Holocaust Museum in Curitiba
- Established: November 20th, 2011
- Location: Rua Coronel Agostinho Macedo, 248 Curitiba, Paraná, Brazil
- Coordinates: 25°24′55″S 49°16′22″W﻿ / ﻿25.415372°S 49.272678°W
- Type: Holocaust museum
- Visitors: 15 000 (2012)
- Website: www.museudoholocausto.org.br

= Holocaust Museum in Curitiba =

The Holocaust Museum in Curitiba (Museu do Holocausto de Curitiba) is a museum situated in the city of Curitiba, capital of the Brazilian state of Paraná.

It was the first of that theme in Brazil, aiming to keep alive the memory of the Holocaust through the memory of its victims and its survivors.

Conceived by the Associação Casa de Cultura Beit Yaacov, the museum was raised at an area of about 400 square meters, next to the Centro Israelita do Paraná, at the building of the new synagogue Beit Yaacov, at the center of Curitiba.

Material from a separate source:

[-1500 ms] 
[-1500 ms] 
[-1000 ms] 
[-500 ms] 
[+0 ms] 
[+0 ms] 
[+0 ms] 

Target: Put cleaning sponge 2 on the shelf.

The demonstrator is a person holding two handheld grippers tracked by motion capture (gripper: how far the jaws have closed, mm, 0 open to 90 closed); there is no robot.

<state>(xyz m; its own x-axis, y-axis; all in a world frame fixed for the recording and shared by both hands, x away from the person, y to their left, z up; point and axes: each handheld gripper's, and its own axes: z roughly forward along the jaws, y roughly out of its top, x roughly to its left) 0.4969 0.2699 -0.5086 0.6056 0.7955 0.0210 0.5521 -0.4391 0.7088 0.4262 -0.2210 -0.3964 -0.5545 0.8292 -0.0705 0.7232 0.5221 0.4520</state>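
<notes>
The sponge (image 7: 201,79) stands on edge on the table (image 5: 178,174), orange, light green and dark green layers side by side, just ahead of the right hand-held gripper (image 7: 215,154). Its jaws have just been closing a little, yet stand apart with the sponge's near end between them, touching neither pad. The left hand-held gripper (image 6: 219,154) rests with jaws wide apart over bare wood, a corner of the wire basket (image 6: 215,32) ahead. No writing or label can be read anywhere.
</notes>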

The visitation schedule is arranged in advance. Tour guides are available free of charge. Audiovisual resources are used to tell some of the history that led to the Holocaust and its impact and consequences on the Jewish People. A full list of the names of the Righteous Among the Nations is also in display.

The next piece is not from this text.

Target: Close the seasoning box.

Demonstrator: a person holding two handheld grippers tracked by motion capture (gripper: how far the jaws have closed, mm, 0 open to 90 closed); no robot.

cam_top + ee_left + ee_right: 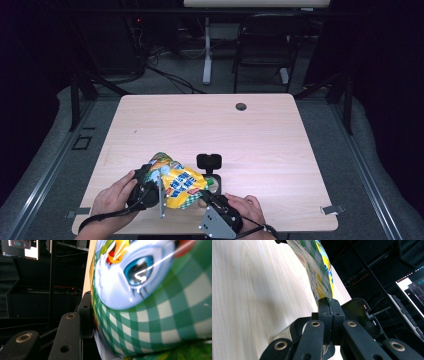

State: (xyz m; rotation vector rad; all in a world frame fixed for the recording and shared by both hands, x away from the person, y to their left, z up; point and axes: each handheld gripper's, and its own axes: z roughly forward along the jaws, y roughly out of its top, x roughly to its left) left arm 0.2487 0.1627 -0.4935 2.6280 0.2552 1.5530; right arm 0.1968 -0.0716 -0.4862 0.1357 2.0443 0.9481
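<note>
Bag (177, 184) hangs between my two grippers, above the table's (280, 150) near edge; my left gripper (145, 185) clamps its wide end; my right gripper (210, 199) pinches its edge, jaws together.

A pale wooden table (260, 135) fills the middle of the scene. Near its far edge sits a small round cable hole (241, 106). On the table's near half, a small black device (209, 162) stands upright. Beyond the table's far edge there's a black chair (265, 45), a white desk leg (207, 50) left of it, and cables (165, 70) on the floor.
</note>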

The museum was conceived by Miguel Krigsner, president of the Associação Casa de Cultura Beit Yaacov and founder of the Brazilian cosmetics group O Boticário, in partnership with Base7 Projetos Culturais.

Historical research took place between November 2009 and 2011. Execution began in March 2011. Contributors of audiovisual material include several Brazilian and foreign institutions interested in the preservation of the memory, education and research connected to the Holocaust, among them Yad Vashem; the United States Holocaust Memorial Museum in Washington, DC; the USC Shoah Foundation Institute for Visual History and Education; the Auschwitz-Birkenau State Museum; Majdanek; the Mémorial de la Shoah in Paris, France; and the Cultural Institute Soto Delatorre.

Present at the official inauguration ceremony on November 20, 2011, were the Brazilian Secretary for Human Rights Maria do Rosário; Paraná's governor, Beto Richa; Israel's ambassador, Rafael Eldad; and Mayor Luciano Ducci. About 800 people participated of the ceremony, including also Israel's consul general for São Paulo, Ilan Sztulman; former governor Jaime Lerner; Claudio Lottenberg, the head of the Confederação Israelita do Brasil (CONIB); the president of the Israelite Federation in Paraná, Manoel Knophfolz; the Archbishop of Curitiba, Moacyr José Vitti; and survivors and descendants of survivors from the holocaust such as Ben Abraham and George Legmann.